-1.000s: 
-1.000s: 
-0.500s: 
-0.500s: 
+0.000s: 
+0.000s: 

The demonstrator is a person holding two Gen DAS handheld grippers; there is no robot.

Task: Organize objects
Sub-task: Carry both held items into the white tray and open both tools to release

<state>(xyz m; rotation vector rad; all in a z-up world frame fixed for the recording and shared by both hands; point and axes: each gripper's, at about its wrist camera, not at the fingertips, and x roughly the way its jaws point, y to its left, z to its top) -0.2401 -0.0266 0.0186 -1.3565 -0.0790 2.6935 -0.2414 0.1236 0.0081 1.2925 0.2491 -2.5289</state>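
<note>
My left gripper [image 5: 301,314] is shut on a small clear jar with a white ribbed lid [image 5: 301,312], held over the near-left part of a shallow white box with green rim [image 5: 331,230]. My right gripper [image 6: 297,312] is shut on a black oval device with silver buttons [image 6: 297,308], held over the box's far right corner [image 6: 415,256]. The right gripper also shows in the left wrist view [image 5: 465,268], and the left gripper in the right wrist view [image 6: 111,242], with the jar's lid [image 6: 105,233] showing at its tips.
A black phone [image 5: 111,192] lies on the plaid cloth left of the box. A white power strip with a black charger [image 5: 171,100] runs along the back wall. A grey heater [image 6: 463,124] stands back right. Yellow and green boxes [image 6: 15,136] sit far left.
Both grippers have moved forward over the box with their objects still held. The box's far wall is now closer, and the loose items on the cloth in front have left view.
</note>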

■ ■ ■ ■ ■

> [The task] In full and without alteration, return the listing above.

> [Task response]
-1.000s: 
-1.000s: 
-0.500s: 
-0.500s: 
+0.000s: 
+0.000s: 

The demonstrator is a person holding two Gen DAS handheld grippers; there is no robot.

Task: Organize objects
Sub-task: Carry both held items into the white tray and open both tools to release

<state>(xyz m; rotation vector rad; all in a z-up world frame fixed for the recording and shared by both hands; point and axes: each gripper's, at about its wrist camera, not at the fingertips, and x roughly the way its jaws point, y to its left, z to its top) -0.2401 -0.0266 0.0186 -1.3565 -0.0790 2.6935 -0.2414 0.1236 0.0081 1.2925 0.2491 -2.5289</state>
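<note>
My left gripper [image 5: 301,314] is shut on a small clear jar with a white ribbed lid [image 5: 301,312], held over the near-left part of a shallow white box with green rim [image 5: 331,230]. My right gripper [image 6: 297,312] is shut on a black oval device with silver buttons [image 6: 297,308], held over the box's far right corner [image 6: 415,256]. The right gripper also shows in the left wrist view [image 5: 465,268], and the left gripper in the right wrist view [image 6: 111,242], with the jar's lid [image 6: 105,233] showing at its tips.
A black phone [image 5: 111,192] lies on the plaid cloth left of the box. A white power strip with a black charger [image 5: 171,100] runs along the back wall. A grey heater [image 6: 463,124] stands back right. Yellow and green boxes [image 6: 15,136] sit far left.
Both grippers have moved forward over the box with their objects still held. The box's far wall is now closer, and the loose items on the cloth in front have left view.
</note>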

This exercise calls for no further output.